# best herbicide for horsetail rush (equisetum)



## Winnie (Oct 13, 2015)

What is the best way to get rid of these beasties? When I was a kid we called them Chinese puzzles and liked to pull the segments apart and put them back together. Last summer I had a section of these plants start growing abundantly along side by gated pipe in a Roundup Ready alfalfa field. I used a backpack sprayer with glyphosate and sprayed multiple times. The stems seemed to die. This spring they are back. I note from different extension service publications that Sledgehammer, Manage, and glyphosate are effective. Does anyone have good luck with these or some other method to get rid of them? So far the horsetail rush plants are mainly on one side of my irrigation pipe, the side that is not watering my alfalfa and against a road. But a few of the plants are now appearing on the field side of my alfalfa. I certainly want to get rid of them. Thanks.


----------



## Hayman1 (Jul 6, 2013)

Winnie said:


> What is the best way to get rid of these beasties? When I was a kid we called them Chinese puzzles and liked to pull the segments apart and put them back together. Last summer I had a section of these plants start growing abundantly along side by gated pipe in a Roundup Ready alfalfa field. I used a backpack sprayer with glyphosate and sprayed multiple times. The stems seemed to die. This spring they are back. I note from different extension service publications that Sledgehammer, Manage, and glyphosate are effective. Does anyone have good luck with these or some other method to get rid of them? So far the horsetail rush plants are mainly on one side of my irrigation pipe, the side that is not watering my alfalfa and against a road. But a few of the plants are now appearing on the field side of my alfalfa. I certainly want to get rid of them. Thanks.
> 
> 
> 
> ...


I don't know anything about this plant but i do know that complete control of Johnson grass requires spraying it with gly right before the seedhead is mature and the plant will start to translocate the herbicide to the rhizomes. spraying too old or too young a plant appears to kill it but it comes back the following year. that may be the case with this plant.


----------



## r82230 (Mar 1, 2016)

This is called scouringrush in my neck of the woods, but here is one of the labeled herbicides.

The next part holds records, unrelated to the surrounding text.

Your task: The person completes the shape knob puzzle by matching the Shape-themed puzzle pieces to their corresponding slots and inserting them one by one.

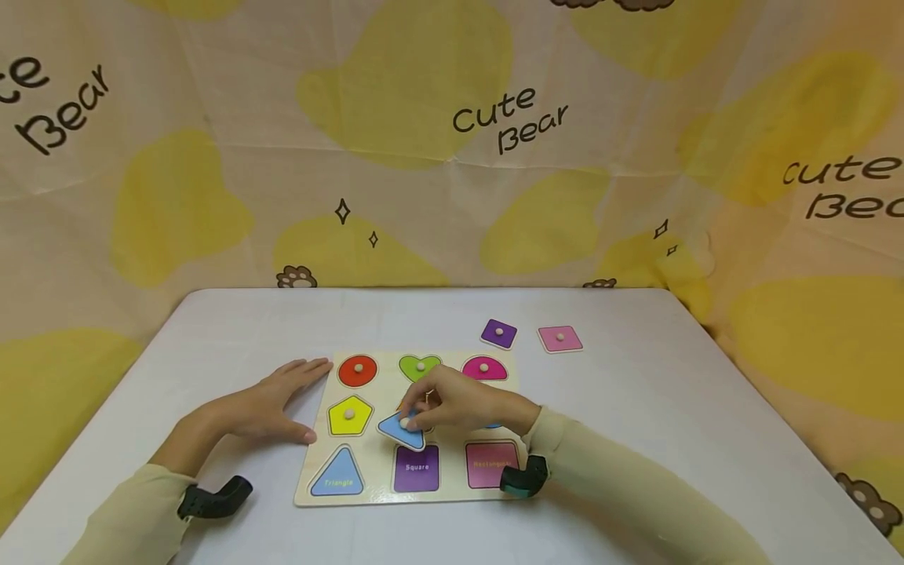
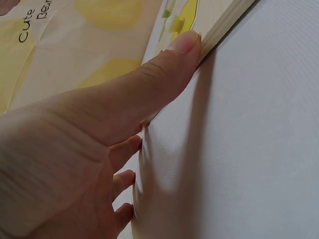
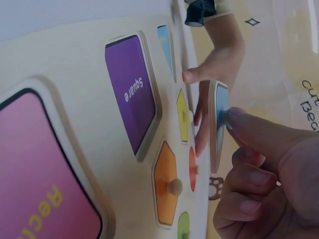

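A wooden shape puzzle board (image 1: 381, 479) lies on the table. My right hand (image 1: 459, 400) pinches the knob of a blue triangle piece (image 1: 400, 429), holding it over the board between the yellow pentagon (image 1: 349, 416) and the purple square slot (image 1: 417, 469). In the right wrist view the triangle piece (image 3: 219, 124) is raised off the board and tilted. The blue slot marked Triangle (image 1: 337, 475) shows at the board's near left. My left hand (image 1: 264, 404) lies at the board's left side with fingers spread, its thumb (image 2: 184, 47) touching the board's edge.
Beyond the board's far right corner lie a purple square piece (image 1: 499, 333) and a pink rectangle piece (image 1: 561, 338). Red circle (image 1: 357, 370), green heart (image 1: 417, 366) and magenta half-circle (image 1: 484, 367) pieces sit along the far row. A printed cloth (image 1: 424, 196) hangs behind the table.
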Demonstrator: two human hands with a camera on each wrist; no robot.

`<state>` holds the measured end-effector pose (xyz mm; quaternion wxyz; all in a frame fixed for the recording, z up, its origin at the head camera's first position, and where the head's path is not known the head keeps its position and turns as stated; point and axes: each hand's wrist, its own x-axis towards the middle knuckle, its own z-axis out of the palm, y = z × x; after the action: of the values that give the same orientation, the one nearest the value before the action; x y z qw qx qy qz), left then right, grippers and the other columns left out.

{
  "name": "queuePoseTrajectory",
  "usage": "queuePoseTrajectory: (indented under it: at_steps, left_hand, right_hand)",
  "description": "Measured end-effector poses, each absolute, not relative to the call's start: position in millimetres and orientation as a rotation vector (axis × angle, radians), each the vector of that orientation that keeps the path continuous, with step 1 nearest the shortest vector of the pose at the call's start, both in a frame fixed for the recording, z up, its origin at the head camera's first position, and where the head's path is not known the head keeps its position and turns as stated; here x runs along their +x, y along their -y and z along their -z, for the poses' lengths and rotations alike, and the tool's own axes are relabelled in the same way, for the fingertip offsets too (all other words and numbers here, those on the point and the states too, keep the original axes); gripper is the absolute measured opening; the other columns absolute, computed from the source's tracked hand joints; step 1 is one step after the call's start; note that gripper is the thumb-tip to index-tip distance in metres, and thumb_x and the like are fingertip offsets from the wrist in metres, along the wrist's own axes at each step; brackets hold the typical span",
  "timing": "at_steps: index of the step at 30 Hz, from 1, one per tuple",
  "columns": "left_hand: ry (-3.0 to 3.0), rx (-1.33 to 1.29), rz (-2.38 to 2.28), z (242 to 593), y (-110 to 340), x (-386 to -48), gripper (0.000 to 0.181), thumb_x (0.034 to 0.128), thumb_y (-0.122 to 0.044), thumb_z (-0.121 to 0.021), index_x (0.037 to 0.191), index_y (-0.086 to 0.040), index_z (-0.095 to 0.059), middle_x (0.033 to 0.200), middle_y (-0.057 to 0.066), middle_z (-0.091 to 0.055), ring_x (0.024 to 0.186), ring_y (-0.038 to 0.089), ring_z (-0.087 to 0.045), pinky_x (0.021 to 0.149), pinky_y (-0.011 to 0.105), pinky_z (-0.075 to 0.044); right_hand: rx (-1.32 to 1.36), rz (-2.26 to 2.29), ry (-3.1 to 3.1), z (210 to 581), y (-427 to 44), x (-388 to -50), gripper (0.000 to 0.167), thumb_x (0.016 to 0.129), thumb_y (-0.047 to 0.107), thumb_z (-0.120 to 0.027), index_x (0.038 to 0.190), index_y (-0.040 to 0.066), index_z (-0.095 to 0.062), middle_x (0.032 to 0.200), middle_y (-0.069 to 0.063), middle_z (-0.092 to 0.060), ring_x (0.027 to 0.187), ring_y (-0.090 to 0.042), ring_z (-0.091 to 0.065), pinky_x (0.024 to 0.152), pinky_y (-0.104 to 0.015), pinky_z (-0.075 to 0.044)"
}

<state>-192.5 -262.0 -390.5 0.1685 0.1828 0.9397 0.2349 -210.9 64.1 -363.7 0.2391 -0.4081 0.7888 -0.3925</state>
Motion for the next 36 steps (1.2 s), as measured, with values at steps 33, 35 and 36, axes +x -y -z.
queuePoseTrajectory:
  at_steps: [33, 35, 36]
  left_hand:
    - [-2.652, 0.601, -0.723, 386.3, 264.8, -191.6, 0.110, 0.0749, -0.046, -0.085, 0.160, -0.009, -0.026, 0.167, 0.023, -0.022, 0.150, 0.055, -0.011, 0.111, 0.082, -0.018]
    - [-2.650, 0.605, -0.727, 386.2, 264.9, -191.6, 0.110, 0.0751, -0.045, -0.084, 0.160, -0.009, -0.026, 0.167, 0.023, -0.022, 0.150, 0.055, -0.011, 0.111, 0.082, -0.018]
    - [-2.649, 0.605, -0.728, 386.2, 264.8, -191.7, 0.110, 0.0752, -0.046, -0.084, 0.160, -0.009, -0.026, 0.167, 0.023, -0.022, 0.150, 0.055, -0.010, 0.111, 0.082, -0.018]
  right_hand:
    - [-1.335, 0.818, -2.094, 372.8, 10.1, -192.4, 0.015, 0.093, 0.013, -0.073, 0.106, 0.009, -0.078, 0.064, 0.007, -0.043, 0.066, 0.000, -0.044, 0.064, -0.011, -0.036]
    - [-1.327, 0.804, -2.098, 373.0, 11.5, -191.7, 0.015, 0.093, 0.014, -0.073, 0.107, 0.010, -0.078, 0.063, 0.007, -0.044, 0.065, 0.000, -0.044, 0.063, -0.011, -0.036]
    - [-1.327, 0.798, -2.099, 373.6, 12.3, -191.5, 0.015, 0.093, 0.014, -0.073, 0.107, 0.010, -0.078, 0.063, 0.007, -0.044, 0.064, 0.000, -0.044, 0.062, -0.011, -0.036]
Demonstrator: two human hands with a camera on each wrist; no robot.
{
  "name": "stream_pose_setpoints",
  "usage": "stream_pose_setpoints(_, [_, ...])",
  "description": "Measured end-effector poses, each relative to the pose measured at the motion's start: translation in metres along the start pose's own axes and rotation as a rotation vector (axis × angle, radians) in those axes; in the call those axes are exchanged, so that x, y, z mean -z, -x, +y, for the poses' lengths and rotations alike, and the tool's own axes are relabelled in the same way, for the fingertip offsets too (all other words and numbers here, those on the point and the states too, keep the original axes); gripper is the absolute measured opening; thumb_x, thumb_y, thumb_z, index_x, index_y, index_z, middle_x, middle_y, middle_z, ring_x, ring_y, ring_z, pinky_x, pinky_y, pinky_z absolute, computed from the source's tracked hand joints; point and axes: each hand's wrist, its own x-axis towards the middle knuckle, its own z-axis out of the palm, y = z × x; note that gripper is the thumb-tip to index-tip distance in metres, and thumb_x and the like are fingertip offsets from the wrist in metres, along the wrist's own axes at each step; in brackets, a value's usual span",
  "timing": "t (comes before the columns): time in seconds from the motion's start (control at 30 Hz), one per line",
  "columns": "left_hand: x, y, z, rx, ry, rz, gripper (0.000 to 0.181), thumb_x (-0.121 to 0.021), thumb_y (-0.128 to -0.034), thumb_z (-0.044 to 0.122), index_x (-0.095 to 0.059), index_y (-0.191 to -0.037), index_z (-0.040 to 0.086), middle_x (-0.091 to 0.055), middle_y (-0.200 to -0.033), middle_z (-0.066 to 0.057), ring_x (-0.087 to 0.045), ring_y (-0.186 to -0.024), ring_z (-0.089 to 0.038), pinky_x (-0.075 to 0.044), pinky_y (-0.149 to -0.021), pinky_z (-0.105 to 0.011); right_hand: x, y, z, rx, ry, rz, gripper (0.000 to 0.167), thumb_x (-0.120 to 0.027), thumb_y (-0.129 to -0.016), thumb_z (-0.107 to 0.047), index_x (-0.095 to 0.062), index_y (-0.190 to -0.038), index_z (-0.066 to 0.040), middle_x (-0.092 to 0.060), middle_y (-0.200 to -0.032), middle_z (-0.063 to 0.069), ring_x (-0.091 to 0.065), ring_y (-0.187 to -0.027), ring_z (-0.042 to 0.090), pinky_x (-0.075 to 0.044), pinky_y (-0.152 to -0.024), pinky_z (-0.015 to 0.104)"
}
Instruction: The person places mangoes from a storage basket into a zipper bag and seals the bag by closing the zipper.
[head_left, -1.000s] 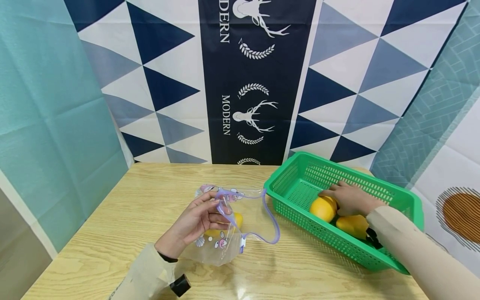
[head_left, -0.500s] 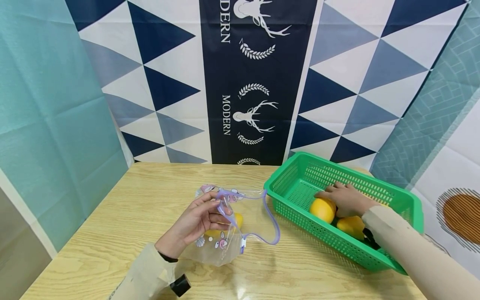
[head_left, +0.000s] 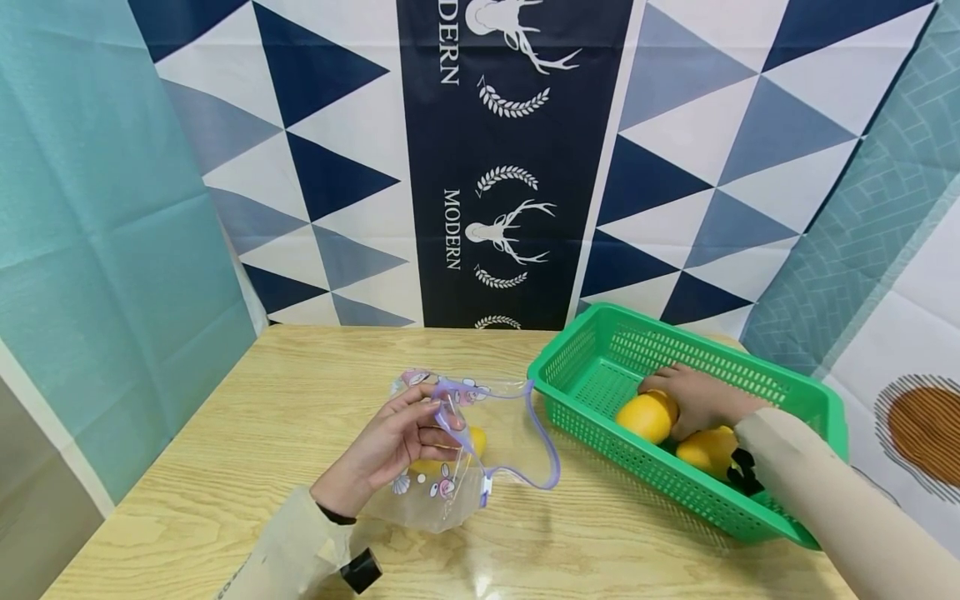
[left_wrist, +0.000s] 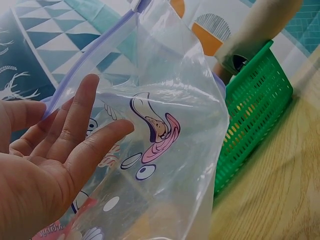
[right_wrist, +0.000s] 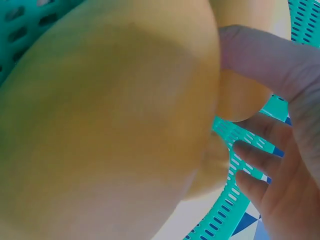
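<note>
Green plastic makes up the slatted basket (head_left: 630,460), our landmark on the wood-grain table (head_left: 300,400). In the head view, we see the clear bag (head_left: 453,502) to the left of the basket, its lavender rim (head_left: 552,454) gaping toward it. Our left hand (head_left: 397,437), on the bag's side away from the basket, pinches the rim between thumb and index finger; a bagged fruit (head_left: 477,443) shows yellow through the film. Inside the basket, our right hand (head_left: 697,396) curls over a yellow fruit (head_left: 643,418), with a second fruit (head_left: 707,452) beside it, nearer us. In the left wrist view, our thumb meets the rim and two other fingers stand out straight, spread apart over the printed film, with the basket beyond the bag. In the right wrist view, a large fruit fills the foreground within the basket; our thumb lies across another fruit and the fingers, slightly spread, come round its end. How firmly they press, we cannot tell.
</note>
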Motion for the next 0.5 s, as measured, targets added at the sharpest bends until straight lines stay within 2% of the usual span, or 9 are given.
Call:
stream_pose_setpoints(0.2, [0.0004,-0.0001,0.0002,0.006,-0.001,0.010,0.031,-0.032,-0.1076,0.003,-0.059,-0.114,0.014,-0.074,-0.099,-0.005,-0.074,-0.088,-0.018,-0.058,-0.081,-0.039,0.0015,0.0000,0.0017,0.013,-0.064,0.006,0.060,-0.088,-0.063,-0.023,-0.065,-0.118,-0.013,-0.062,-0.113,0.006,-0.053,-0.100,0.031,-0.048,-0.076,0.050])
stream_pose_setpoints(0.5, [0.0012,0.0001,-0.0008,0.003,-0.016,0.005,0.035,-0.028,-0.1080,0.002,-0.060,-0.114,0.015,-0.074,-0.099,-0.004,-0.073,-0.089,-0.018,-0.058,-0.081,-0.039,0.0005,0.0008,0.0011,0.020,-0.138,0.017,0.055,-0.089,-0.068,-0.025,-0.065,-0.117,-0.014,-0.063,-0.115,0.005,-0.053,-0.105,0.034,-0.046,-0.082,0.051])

http://michiganflora.net/species.aspx?id=1199

http://greenbook.net/advance-search/labels/pests/m-p/21695

Another herbicide is Cimarron Max, according to Greenbook.net

Larry


----------



## Vol (Jul 5, 2009)

Winnie said:


> What is the best way to get rid of these beasties? I certainly want to get rid of them. Thanks.
> 
> 
> 
> ...


Since it is a very small contained area, Sahara. Mix on the light side....ground will be sterile for about 8 months....then you can re-seed. 100% kill.

Regards, Mike


----------